→ **Instructions for the task**
Will you return, word for word, only the lines from the top of the data below down to and including the one with "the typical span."?

■ ■ ■ ■ ■ ■ ■

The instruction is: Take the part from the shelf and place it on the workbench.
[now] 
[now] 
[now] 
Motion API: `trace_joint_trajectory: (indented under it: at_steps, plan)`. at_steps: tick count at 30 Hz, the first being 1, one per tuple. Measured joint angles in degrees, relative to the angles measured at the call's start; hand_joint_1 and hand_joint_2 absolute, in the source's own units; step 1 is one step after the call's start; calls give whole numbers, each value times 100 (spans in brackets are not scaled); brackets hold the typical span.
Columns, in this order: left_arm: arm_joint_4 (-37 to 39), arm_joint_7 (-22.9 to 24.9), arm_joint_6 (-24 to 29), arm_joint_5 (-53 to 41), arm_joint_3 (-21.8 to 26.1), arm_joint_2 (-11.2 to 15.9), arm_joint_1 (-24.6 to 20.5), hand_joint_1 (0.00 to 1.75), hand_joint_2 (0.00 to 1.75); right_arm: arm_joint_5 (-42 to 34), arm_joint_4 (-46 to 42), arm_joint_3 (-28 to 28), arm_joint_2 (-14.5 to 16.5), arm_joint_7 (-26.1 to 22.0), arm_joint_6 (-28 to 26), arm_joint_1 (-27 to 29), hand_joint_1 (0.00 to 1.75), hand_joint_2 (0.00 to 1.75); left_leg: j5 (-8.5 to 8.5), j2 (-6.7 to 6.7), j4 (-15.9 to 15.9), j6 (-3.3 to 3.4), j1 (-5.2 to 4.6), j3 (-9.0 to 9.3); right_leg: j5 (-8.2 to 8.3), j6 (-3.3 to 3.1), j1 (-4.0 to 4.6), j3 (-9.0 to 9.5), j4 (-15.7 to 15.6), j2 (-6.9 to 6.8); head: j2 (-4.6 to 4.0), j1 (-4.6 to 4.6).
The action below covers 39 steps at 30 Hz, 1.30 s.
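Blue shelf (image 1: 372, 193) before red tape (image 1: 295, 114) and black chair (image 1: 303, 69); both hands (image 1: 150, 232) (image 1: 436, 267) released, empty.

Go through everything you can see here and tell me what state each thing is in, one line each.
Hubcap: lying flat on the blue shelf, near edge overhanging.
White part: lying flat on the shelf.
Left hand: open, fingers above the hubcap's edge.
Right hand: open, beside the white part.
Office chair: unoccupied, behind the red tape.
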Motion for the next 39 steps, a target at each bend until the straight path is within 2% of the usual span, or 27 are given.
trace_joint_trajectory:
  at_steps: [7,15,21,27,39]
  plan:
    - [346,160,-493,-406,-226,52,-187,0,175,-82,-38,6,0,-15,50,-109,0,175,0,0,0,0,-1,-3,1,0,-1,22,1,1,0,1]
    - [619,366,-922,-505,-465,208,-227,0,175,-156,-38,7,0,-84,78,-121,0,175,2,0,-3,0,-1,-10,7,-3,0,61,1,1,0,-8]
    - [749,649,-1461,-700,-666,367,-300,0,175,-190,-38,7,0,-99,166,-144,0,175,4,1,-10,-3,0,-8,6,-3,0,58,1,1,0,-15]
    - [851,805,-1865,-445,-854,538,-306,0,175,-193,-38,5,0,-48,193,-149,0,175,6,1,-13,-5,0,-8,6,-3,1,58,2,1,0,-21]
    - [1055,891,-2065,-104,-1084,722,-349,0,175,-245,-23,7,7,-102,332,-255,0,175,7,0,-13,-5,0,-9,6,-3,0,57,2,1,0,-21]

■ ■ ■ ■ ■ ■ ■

→ **Response to the exercise**
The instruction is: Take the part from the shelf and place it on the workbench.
[now] 
[now] 
[now] 
Motion API: `trace_joint_trajectory: (indented under it: at_steps, plan)`. at_steps: tick count at 30 Hz, the first being 1, one per tuple. Measured joint angles in degrees, relative to the angles measured at the call's start; hand_joint_1 and hand_joint_2 absolute, in the source's own units; step 1 is one step after the call's start; calls give whole numbers, each value times 100 (spans in brackets are not scaled); brackets hold the typical span.

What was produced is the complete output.